Designing compiler intermediate representations (IRs) is often a manual process that makes exploration and innovation in this space costly. Developers typically use general-purpose programming languages to design IRs. As a result, IR implementations are verbose, manual modifications are expensive, and designing tooling for the inspection or generation of IRs is impractical. While compilers relied historically on a few slowly evolving IRs, domain-specific optimizations and specialized hardware motivate compilers to use and evolve many IRs. We facilitate the implementation of SSA-based IRs by introducing IRDL, a domain-specific language to define IRs. We analyze all 28 domain-specific IRs developed as part of LLVM’s MLIR project over the last two years and demonstrate how to express these IRs exclusively in IRDL while only rarely falling back to IRDL’s support for generic C++ extensions.
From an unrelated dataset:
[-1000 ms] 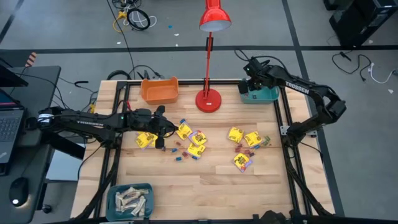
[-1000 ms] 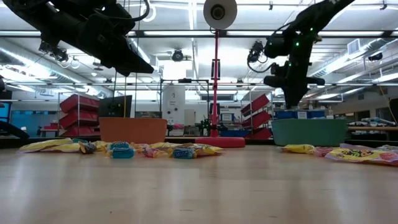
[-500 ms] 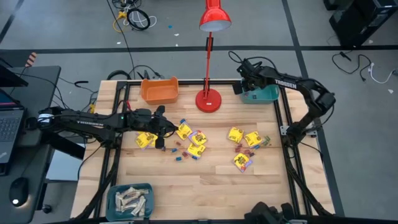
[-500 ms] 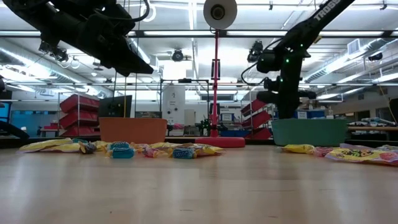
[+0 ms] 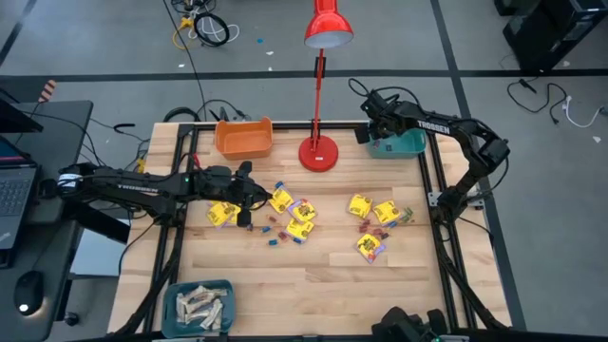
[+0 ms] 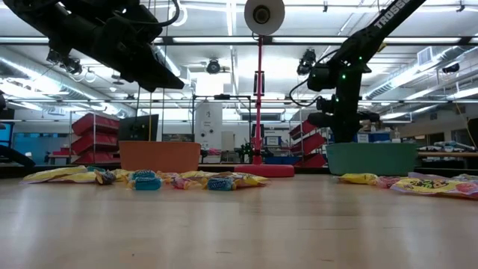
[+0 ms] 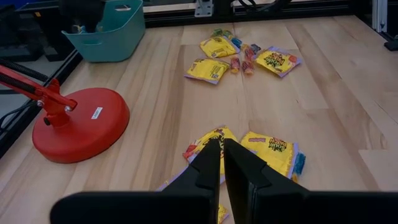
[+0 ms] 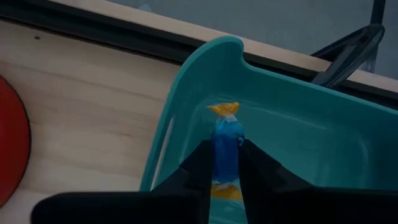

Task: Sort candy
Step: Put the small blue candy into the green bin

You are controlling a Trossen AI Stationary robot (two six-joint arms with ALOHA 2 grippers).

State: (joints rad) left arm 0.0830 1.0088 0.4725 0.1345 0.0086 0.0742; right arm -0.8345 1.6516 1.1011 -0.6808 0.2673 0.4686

By enabling the concise and explicit specification of IRs, we provide foundations for developing effective tooling to automate the compiler construction process.

 

Tobias Grosser

Short Bio:

Tobias Grosser is a Reader in Compilers and Runtime Systems at Edinburgh passionate to advance optimizing compilers in close collaboration with the open-source communities. With LLVM's Polly and MLIR's Fast Polyhedral Library, Tobias made advanced polyhedral loop optimizations available in production-grade compilers. Tobias also collaborates closely with the LLVM community on the new MLIR software stack and he introduced with LLHD (now CIRCT), an open-source compilation stack for hardware design that brings the innovation speed of software compilers to the hardware design world. Tobias Grosser has received a Google Ph.D. Fellowship and a Swiss National Science Foundation Career Award.